College English or AP Lit?

Hi guys, I was wondering if you could help me decide if switching from college english to AP lit my senior year is worth it?
I wasn’t even considering taking AP lit considering that its pretty hard and work-heavy at my school, and my senior year is already pretty loaded, but my school counselor said college english is looked down upon by most good colleges and since my intended major is in the humanities field (psychology), taking college english instead of AP lit would show that I don’t care about humanities and I would regret not taking AP lit if I got rejected everywhere. Would switching to on-level physics and taking AP lit be a worthy decision?
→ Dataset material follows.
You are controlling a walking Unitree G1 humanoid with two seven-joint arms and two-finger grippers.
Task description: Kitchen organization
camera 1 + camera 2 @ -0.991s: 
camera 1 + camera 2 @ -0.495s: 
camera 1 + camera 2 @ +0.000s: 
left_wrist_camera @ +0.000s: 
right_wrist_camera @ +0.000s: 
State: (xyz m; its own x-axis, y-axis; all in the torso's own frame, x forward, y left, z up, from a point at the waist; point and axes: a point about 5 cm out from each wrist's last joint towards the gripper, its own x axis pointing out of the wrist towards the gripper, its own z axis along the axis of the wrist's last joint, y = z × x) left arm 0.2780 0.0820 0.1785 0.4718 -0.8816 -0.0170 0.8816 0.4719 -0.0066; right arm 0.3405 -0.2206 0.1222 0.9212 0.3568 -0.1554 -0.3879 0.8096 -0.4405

Any replies would help
My senior year schedule is like this:
AP MIcro/Macro
AP Bio
AP calc BC
AP comp sci principles
AP physics 1
Internship half a semester/AP gov half semester
college english
BTW, if it helps I’m applying to georgia tech (in state), UNC Chapel hill out of state, a few UC schools and Columbia ED and I’ve taken all most every AP my school offers.

Is “college English” an actual college course in English composition and literature that is non-remedial and suitable for college frosh to fulfill the college’s English composition requirement?

Psychology is not a humanities major; it is usually seen as a social science.

UC schools do not give need-based financial aid to out-of-state students, and large merit scholarships are rare.

Yes it is but the credit is only accepted at community colleges, even smaller state schools don’t recognize the college English credit. And do the uc Schools offer absolutely no financial aid at all for oos students?

We were told the same thing by my daughter’s GC at a public high school in Georgia. That seniors take MOWR College English because it’s easier than AP Lit, and that admissions people are aware of that reasoning.

It depends if you would rather take AP Physics or AP lit. Take the AP you are most interested in because you already have quite a bit of rigor. If you are seriously considering going to a UC I would take AP lit or at least take the exam because it is one of the few APs that gets you a significant amount of credit. As far as UC’s and out of state financial aid/scholarships, out of state students are eligible for regents (honorarium + full need) and some campus specific alumni scholarships, however, these scholarships are extremely hard to get. At UC Berkeley only 400/85,000+ were offered regents with only 10% of those being out of state students. IDK about other financial aid for out of state since I live in CA

Seems like it is considered too low level (i.e. remedial level from a college standpoint), so that a high school AP English course would be higher level than that course.

Is there a different college English course that you could take that is transferable to GT and UGA as a course that fulfills their English composition requirements? Of course, you should expect such a course to be more difficult.

You have a rigorous courseload, so I wouldn’t add this AP unless you drop one, which given the course description of the other English option, you probably should do. I’d recommend switching one of the AP science classes with AP Lit

thanks for all the advice! I will probably end up dropping AP Physics (which I am very eager to do because I hate physics) and replacing it with AP lit
@theloniusmonk @KimV2015 @ucbalumnus @hbrunner

@ucbalumnus Yikes. That is news to me. I already knew that UC schools had to offer financial aid to their in state students before they offered anything to out of state students but I didn’t know it was that serious. I might do some more research on that because my family definitely needs the aid and if UC’s cant provide there would be no point in applying.

I think you will probably find that UC schools are not affordable for OOS students who need a lot of financial aid. That is why my D applied to USC (a private school) but couldn’t really consider Berkeley or UCLA. If you like California, you might consider USC.

Looks like AP English and regular physics makes more sense for you.